Aujourd’hui, les enfants s’amusent en riant avec des ballons. Pour eux et leurs parents, l’année 2013 commence mieux. Depuis le 29 décembre, avec DAL et Jeudi noir, 14 familles occupent un bâtiment de 2 000 mètres carrés à Paris, près de la gare de l’Est, chauffé et en bon état.
Ces familles font partie des 3, 5 millions de mal-logés, dont 400 000 en attente d’un logement social en Île-de-France. Certaines ont été reconnues prioritaires dans le cadre de la loi DALO depuis 2008 mais attendent toujours…
Vers de nouvelles réquisitions ?
L’immeuble appartient à… une série de sociétés-écrans situées dans plusieurs paradis fiscaux, et le propriétaire préfère le laisser vide depuis deux ans, en attendant une bonne occasion de spéculation. De même, près de la place de la République, 700 m2 au 103, rue de Turenne, ou 5 000 m2 rue René-Boulanger : sur le premier une pancarte signale l’installation d’un siège social… depuis 1 an et demi ; l’autre, vide depuis 2010, appartient à Groupama qui le fait garder par des maîtres-chiens. Ces immeubles ont été repérés par le DAL et Jeudi noir, qui lancent une campagne nationale, proposant des affiches « À réquisitionner » à coller sur les bâtiments vides à côté de chez vous.

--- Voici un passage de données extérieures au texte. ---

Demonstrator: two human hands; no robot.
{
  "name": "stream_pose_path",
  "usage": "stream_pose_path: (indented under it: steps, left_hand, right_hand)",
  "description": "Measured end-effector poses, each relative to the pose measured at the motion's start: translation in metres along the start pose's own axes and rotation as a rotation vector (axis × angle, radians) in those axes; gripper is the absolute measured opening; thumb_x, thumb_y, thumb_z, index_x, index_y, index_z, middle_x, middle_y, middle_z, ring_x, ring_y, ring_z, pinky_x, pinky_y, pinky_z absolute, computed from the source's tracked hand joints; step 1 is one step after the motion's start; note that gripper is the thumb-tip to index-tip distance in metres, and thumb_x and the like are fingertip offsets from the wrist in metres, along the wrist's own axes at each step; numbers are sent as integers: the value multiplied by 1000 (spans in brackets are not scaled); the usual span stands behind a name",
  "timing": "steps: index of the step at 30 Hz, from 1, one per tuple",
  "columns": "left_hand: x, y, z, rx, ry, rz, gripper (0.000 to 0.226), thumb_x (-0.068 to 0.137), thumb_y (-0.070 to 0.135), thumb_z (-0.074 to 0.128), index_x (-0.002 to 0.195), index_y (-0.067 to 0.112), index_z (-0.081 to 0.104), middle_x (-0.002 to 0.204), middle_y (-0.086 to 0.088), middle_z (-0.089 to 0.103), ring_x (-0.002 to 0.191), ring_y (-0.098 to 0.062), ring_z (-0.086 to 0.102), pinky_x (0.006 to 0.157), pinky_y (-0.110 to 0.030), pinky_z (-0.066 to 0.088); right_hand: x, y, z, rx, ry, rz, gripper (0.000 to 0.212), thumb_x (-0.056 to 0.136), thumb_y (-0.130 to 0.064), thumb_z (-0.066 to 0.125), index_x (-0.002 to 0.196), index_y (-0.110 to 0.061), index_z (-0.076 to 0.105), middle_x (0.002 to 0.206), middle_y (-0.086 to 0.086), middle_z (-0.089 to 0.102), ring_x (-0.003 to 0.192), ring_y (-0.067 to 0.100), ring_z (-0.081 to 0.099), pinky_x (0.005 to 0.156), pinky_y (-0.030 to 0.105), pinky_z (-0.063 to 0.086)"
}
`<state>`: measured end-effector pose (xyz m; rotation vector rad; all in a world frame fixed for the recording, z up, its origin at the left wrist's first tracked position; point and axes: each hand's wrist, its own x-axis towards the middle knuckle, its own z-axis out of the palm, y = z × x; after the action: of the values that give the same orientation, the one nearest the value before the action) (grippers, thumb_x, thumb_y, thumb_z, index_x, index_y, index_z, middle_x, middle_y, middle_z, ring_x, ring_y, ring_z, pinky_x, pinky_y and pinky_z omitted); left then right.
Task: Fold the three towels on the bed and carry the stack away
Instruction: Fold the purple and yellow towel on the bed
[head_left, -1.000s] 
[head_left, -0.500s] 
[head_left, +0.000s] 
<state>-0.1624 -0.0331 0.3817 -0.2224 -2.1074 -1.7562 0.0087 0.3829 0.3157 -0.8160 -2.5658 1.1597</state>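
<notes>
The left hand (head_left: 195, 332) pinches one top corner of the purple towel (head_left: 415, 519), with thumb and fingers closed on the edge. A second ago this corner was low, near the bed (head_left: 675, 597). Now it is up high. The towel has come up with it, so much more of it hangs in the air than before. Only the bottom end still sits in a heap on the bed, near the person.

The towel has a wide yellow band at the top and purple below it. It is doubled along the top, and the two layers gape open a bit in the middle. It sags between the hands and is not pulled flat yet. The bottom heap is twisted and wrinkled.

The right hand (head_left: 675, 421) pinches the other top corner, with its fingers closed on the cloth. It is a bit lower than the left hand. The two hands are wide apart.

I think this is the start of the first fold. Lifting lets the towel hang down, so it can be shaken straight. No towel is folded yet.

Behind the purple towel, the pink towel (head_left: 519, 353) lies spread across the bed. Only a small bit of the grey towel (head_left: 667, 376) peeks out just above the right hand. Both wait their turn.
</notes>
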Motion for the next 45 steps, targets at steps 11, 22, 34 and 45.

Histoire d’aider la ministre à faire l’inventaire promis et à accélérer le processus qui risque d’être long si les procédures se heurtent à des sociétés-écrans. Lors de sa visite aux familles de la gare de l’Est, Cécile Duflot a déclaré que « chacun est dans son rôle et qu’elle respecte ce que font des mères de famille pour retrouver un logement », et Manuel Valls a affirmé qu’il n’y aurait pas d’expulsion. Bien… mais pour les autres ?
Stop aux expulsions !
En 2011, 12 760 expulsions avec le concours de la force publique, soit deux fois plus qu’en 2001. Et la Fondation Abbé Pierre estime à 50 000 le nombre de familles expulsées : « Beaucoup partent sous la pression des huissiers, ou quittent leur logement en catimini, par honte ». Et ça ne s’est pas arrêté en 2012. Avec une accélération juste avant la trêve hivernale (Bastamag [1] cite le cas d’un jeune homme averti de l’expulsion par un coup de téléphone) pour ne pas être hors délai.
Et en décembre, la justice, l’État et les propriétaires ont « oublié » que les squatteurs ont des droits : expulsion de 20 personnes à La Plaine-Saint-Denis, de 250 migrants et demandeurs d’asile en Bretagne (et l’expulsion demandée par le PCF d’un immeuble de Paris 14e). De quoi alourdir encore les chiffres du Samu social à Paris : 1 200 appels par jour, en décembre, 1 sur 2 sans solution ; en province, la Croix-Rouge avance que ce sont parfois 80 % des demandeurs qui restent à la rue. Les demandeurs Dalo ne doivent plus être expulsés, mais la circulaire est arrivée très tard.
« Les réquisitions, ça se fait aussi avec un pied-de-biche »
Pour Noël, le DAL a offert à Cécile Duflot un pied-de-biche doré, pour lui rappeler que si les réquisitions légales traînent encore trop (et quand on voit les exemples cités ici, on sait que multinationales et autres spéculateurs ont les moyens de faire traîner) il lui appartient de soutenir ceux qui réquisitionnent tout de suite.